A good friend of mine - who works in a senior leadership role and manages several direct reports - met me for dinner last week, over which we consumed several porn star martinis and compared notes on just why it is SO hard for women to find their career mojo. We decided to spitball some theories on blockers that exist in our personal lives, arguably, some of which are within our control to challenge.

What follows won’t be the experience of everyone and may sound controversial but it IS the experience of many women….prepare to poke the bear.


Family and caring commitments

This may be something that you manage as a single parent, or as a partnership, but the difference between the two camps can be negligible when it comes to hands on deck co-parenting.


We’ve moved on since the 1950’s and the balance of responsibility for childcare has shifted somewhat, but the value attributed to the professional role of men, perceptibly outranks that of women (in their own minds at least, and certainly in the minds of your in-laws).
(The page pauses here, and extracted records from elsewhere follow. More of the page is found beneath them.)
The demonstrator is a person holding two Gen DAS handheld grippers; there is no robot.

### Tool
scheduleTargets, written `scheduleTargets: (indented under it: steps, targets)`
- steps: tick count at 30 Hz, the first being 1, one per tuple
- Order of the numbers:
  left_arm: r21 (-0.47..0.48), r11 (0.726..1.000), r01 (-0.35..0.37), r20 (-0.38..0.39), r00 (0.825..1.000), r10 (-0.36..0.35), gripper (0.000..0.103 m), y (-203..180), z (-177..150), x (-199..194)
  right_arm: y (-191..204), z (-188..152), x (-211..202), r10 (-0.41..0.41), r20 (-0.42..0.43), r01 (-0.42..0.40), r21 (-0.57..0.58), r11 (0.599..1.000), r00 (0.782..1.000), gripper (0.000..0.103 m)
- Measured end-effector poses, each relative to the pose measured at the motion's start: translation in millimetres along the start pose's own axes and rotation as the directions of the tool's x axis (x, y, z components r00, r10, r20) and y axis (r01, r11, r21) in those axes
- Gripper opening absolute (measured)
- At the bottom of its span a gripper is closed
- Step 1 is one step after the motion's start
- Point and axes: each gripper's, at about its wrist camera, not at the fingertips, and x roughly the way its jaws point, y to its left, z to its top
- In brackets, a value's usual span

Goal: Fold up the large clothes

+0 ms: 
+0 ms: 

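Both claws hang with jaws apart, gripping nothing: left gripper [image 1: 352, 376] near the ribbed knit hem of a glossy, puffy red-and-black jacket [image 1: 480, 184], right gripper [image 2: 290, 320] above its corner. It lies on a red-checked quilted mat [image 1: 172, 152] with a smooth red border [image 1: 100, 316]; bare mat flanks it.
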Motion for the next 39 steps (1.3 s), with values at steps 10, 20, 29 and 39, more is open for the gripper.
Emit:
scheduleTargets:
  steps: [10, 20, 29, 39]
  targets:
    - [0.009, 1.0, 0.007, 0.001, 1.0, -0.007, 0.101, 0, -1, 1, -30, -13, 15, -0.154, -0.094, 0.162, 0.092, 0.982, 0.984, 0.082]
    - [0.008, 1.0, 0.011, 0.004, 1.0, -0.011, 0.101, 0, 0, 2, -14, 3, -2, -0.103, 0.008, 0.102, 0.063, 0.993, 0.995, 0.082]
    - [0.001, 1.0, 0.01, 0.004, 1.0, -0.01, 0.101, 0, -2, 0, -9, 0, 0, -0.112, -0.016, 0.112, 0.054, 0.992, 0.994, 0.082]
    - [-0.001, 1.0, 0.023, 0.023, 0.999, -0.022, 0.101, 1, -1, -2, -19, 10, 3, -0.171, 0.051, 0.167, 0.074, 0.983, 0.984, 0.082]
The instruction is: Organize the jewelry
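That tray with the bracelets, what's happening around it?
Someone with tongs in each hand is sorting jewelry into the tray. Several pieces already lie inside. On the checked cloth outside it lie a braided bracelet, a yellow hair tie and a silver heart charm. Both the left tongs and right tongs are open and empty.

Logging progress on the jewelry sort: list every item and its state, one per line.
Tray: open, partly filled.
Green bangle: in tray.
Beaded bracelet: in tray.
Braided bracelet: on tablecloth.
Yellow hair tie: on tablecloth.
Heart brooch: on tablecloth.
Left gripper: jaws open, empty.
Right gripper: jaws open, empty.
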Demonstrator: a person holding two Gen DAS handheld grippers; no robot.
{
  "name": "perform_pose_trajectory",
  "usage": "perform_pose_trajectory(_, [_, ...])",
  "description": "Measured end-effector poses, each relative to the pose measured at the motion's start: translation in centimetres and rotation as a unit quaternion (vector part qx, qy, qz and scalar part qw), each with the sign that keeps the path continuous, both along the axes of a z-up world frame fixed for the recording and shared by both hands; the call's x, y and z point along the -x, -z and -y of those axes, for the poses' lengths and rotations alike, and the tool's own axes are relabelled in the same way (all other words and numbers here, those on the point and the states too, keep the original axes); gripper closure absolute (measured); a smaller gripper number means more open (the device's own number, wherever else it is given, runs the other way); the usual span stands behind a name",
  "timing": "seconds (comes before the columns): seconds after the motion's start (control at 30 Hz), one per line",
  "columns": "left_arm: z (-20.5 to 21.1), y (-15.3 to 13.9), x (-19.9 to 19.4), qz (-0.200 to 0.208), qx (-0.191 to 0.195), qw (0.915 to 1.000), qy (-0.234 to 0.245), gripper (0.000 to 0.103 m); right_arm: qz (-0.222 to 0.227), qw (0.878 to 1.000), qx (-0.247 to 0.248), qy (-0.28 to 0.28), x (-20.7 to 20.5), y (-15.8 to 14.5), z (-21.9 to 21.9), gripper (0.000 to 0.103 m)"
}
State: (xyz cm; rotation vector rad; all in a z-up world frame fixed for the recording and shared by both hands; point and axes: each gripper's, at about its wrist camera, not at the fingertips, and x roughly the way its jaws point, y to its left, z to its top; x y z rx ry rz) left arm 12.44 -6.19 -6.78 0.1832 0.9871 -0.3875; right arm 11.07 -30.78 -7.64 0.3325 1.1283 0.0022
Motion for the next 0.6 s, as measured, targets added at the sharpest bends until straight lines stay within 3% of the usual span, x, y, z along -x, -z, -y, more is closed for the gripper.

Their meetings are more high brow, their presence in the office non-negotiable, their employment pivotal to the financial fortitude of your family.


And so domestic contribution is deprioritised.


Again, I’ll caveat that this may not be your experience, but for a staggering 60% of women who bear the brunt of unpaid work, it is very much a reality.


Imagine trying to be fully present in your day job while physically and mentally stacking and restacking those domestic Jenga blocks?


Guilt

This is definitely more a female emotion. I can share one example of mutual guilt my friend and I agreed on (animatedly discussed over cocktail number two).

Our mothers and mothers-in-law.


Their innate ability to project disappointment when we can’t chat on the phone for very long, increase the frequency of our visits (amidst balancing full-time work and raising a family), dedicate an entire block of time to spend exclusively with them at Christmas….


The list is endless and this, from someone who probably had to navigate the same guilt once upon a time?! This paradoxical emotional heirloom is handed down to each generation of women, from the very people that should be cutting them slack and telling them to spend their time as suits them best.


But guilt doesn’t stop there.


Social media tells us we should be fitter, slimmer, more beautiful, better at cooking and parenting. And naturally, the only posts you ever see are of women who have all of that on lock. Like lemmings, we gravitate towards their feed, simultaneously crippled by exaltation and loathing in equal measure.


Menopause

It’s no small irony that, just as women begin to gain a little professional headway (once the kids are more independent) they struggle to remember their own name, much less that of anyone else they happen to speak to. Mental wheels spin while mouth uselessly flaps open and shut. Welcome to the ultimate in female kryptonite; menopause. Not much to be done about that except to say, we see you.


But we are never “seen” for making it through a day of managing multiple deadlines and expectations so perhaps we should celebrate our own prowess at just getting sh*t done, because its no mean feat to keep this five star cruise liner afloat, lets be honest!


In the meantime, I’ll be blogging about how contracting can help with your professional blockers, and your personal ones. But not those relating to your mother-in-law. That requires a whole different kind of contract and you’ll need to look elsewhere for that.